Task prompt: Reproduce all of the data exactly as written.

Supplied data:
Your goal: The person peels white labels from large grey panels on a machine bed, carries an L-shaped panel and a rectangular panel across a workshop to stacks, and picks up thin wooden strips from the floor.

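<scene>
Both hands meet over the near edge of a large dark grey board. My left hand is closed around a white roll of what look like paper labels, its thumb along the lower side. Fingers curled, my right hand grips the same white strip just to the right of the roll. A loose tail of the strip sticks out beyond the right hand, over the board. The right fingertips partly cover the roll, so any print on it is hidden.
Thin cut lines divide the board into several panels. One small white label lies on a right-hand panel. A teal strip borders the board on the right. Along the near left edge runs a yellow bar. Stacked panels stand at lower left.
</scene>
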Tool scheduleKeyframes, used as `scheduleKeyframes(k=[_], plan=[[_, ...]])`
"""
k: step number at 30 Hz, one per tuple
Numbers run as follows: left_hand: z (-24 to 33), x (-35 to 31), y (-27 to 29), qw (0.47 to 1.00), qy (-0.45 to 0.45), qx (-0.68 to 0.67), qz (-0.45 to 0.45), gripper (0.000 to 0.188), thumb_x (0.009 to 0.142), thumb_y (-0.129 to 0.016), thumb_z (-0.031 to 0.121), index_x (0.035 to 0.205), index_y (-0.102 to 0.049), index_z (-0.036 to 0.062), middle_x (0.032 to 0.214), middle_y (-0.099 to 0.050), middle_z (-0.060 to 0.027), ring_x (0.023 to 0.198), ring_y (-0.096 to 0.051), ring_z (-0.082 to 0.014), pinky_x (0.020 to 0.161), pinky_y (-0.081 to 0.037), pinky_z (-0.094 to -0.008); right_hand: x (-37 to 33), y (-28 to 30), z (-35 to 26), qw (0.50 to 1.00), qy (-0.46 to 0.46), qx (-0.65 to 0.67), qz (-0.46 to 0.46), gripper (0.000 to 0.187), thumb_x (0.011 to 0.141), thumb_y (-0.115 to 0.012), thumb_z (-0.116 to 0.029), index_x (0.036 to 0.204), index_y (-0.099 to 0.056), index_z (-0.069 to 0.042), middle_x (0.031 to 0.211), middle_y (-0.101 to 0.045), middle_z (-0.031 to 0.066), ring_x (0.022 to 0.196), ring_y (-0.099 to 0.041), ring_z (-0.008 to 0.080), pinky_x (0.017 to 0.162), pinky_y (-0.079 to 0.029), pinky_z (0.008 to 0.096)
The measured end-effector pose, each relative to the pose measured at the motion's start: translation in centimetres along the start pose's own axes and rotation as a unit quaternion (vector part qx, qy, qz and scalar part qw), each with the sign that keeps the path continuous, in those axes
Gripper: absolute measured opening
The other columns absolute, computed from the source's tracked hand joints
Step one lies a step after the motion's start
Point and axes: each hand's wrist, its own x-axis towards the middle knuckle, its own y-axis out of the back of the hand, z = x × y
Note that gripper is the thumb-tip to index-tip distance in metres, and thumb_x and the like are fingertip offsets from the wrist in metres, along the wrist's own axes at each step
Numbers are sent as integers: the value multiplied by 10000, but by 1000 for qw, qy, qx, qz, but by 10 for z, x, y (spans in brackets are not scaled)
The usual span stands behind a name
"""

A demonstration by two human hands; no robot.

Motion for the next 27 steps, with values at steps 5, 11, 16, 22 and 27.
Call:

Result:
Your goal: The person peels white labels from large grey panels on a machine bed, carries an L-shaped panel and a rectangular panel across a workshop to stacks, and picks up thin wooden strips from the floor.

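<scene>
Both hands meet over the near edge of a large dark grey board. My left hand is closed around a white roll of what look like paper labels, its thumb along the lower side. Fingers curled, my right hand grips the same white strip just to the right of the roll. A loose tail of the strip sticks out beyond the right hand, over the board. The right fingertips partly cover the roll, so any print on it is hidden.
Thin cut lines divide the board into several panels. One small white label lies on a right-hand panel. A teal strip borders the board on the right. Along the near left edge runs a yellow bar. Stacked panels stand at lower left.
</scene>
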Tool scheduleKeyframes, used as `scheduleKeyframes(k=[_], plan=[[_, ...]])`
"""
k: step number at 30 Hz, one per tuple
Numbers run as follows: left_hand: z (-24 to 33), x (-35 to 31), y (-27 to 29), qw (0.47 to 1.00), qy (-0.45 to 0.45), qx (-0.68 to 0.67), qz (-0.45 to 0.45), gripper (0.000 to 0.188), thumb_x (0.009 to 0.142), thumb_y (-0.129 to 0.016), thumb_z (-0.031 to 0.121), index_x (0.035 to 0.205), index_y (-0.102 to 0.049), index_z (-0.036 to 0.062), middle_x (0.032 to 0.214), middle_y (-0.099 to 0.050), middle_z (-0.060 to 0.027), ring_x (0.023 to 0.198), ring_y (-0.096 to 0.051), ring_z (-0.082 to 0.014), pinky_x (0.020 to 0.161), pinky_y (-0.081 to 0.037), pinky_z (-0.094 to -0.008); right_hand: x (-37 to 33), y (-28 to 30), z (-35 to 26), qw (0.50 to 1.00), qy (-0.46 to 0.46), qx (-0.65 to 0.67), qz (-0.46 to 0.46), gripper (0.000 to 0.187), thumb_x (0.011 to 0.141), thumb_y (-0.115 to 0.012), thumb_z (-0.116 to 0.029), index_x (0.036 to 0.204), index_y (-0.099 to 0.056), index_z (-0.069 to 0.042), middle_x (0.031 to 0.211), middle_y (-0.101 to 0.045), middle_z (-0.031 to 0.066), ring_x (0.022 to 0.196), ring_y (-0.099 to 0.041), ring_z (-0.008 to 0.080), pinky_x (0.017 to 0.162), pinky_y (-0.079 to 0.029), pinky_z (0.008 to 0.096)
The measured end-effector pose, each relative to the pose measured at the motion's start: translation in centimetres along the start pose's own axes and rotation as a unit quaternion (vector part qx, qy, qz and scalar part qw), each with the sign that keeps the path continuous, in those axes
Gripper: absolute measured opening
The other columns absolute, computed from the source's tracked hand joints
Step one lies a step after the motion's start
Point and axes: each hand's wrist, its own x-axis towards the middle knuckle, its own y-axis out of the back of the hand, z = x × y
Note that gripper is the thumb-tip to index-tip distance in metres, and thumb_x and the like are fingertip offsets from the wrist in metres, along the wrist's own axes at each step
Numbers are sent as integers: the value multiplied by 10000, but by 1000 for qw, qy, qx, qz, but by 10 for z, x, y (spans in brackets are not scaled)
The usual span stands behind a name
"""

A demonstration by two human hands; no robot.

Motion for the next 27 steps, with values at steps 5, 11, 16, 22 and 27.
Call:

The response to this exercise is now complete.